Only an exact, complete copy of the listing will serve as the answer.

*****

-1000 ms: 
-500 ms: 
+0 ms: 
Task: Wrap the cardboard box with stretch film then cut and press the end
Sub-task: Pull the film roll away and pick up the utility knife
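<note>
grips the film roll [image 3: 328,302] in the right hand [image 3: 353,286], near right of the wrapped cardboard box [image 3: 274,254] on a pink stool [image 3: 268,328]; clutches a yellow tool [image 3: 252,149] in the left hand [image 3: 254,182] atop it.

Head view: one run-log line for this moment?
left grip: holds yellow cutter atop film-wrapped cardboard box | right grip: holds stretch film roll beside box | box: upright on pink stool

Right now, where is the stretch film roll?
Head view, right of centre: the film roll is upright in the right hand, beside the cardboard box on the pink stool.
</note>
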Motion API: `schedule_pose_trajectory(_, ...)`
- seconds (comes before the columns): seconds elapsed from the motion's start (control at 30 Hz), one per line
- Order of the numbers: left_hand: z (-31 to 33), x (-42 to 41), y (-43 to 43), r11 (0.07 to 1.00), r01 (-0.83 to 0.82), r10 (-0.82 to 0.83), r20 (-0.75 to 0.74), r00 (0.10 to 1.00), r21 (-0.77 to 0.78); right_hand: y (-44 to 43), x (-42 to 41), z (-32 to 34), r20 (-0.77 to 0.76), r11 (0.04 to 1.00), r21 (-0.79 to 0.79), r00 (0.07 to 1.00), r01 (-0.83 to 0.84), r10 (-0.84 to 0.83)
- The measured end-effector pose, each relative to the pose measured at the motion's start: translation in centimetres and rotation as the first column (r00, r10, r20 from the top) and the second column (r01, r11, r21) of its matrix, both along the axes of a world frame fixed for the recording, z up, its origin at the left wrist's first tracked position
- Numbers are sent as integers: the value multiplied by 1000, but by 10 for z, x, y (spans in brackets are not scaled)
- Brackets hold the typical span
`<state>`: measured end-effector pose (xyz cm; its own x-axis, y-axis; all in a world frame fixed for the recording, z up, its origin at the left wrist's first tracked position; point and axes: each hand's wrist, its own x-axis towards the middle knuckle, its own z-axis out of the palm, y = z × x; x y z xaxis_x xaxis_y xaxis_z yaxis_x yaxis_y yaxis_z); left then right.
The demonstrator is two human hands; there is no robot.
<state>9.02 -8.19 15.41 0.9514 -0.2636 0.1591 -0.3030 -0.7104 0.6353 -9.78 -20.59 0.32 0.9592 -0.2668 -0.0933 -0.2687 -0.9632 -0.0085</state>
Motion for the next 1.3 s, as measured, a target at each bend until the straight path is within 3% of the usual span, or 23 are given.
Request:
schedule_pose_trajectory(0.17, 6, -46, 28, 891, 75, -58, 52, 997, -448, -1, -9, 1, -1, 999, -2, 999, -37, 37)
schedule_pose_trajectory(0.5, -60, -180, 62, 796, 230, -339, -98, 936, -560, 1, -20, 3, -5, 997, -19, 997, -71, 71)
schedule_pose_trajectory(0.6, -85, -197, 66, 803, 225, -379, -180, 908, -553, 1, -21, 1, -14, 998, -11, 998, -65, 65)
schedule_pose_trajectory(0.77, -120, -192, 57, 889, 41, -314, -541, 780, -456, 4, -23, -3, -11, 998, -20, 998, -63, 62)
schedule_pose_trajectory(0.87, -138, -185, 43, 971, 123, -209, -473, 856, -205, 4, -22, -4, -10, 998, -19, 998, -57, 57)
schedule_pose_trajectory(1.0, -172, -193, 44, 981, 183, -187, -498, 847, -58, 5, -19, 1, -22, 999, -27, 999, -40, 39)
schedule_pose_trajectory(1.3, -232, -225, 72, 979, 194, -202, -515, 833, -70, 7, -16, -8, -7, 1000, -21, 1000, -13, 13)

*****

--- Answer section ---
-1000 ms: 
-500 ms: 
+0 ms: 
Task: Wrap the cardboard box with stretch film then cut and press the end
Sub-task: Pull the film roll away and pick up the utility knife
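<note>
grips the film roll [image 3: 328,302] in the right hand [image 3: 353,286], near right of the wrapped cardboard box [image 3: 274,254] on a pink stool [image 3: 268,328]; clutches a yellow tool [image 3: 252,149] in the left hand [image 3: 254,182] atop it.

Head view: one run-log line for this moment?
left grip: holds yellow cutter atop film-wrapped cardboard box | right grip: holds stretch film roll beside box | box: upright on pink stool

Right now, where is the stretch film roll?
Head view, right of centre: the film roll is upright in the right hand, beside the cardboard box on the pink stool.
</note>
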Motion API: `schedule_pose_trajectory(_, ...)`
- seconds (comes before the columns): seconds elapsed from the motion's start (control at 30 Hz), one per line
- Order of the numbers: left_hand: z (-31 to 33), x (-42 to 41), y (-43 to 43), r11 (0.07 to 1.00), r01 (-0.83 to 0.82), r10 (-0.82 to 0.83), r20 (-0.75 to 0.74), r00 (0.10 to 1.00), r21 (-0.77 to 0.78); right_hand: y (-44 to 43), x (-42 to 41), z (-32 to 34), r20 (-0.77 to 0.76), r11 (0.04 to 1.00), r21 (-0.79 to 0.79), r00 (0.07 to 1.00), r01 (-0.83 to 0.84), r10 (-0.84 to 0.83)
- The measured end-effector pose, each relative to the pose measured at the motion's start: translation in centimetres and rotation as the first column (r00, r10, r20 from the top) and the second column (r01, r11, r21) of its matrix, both along the axes of a world frame fixed for the recording, z up, its origin at the left wrist's first tracked position
- Numbers are sent as integers: the value multiplied by 1000, but by 10 for z, x, y (spans in brackets are not scaled)
- Brackets hold the typical span
`<state>`: measured end-effector pose (xyz cm; its own x-axis, y-axis; all in a world frame fixed for the recording, z up, its origin at the left wrist's first tracked position; point and axes: each hand's wrist, its own x-axis towards the middle knuckle, its own z-axis out of the palm, y = z × x; x y z xaxis_x xaxis_y xaxis_z yaxis_x yaxis_y yaxis_z); left then right.
The demonstrator is two human hands; there is no robot.
<state>9.02 -8.19 15.41 0.9514 -0.2636 0.1591 -0.3030 -0.7104 0.6353 -9.78 -20.59 0.32 0.9592 -0.2668 -0.0933 -0.2687 -0.9632 -0.0085</state>
Motion for the next 1.3 s, as measured, a target at each bend until the straight path is within 3% of the usual span, or 23 are given.
Request:
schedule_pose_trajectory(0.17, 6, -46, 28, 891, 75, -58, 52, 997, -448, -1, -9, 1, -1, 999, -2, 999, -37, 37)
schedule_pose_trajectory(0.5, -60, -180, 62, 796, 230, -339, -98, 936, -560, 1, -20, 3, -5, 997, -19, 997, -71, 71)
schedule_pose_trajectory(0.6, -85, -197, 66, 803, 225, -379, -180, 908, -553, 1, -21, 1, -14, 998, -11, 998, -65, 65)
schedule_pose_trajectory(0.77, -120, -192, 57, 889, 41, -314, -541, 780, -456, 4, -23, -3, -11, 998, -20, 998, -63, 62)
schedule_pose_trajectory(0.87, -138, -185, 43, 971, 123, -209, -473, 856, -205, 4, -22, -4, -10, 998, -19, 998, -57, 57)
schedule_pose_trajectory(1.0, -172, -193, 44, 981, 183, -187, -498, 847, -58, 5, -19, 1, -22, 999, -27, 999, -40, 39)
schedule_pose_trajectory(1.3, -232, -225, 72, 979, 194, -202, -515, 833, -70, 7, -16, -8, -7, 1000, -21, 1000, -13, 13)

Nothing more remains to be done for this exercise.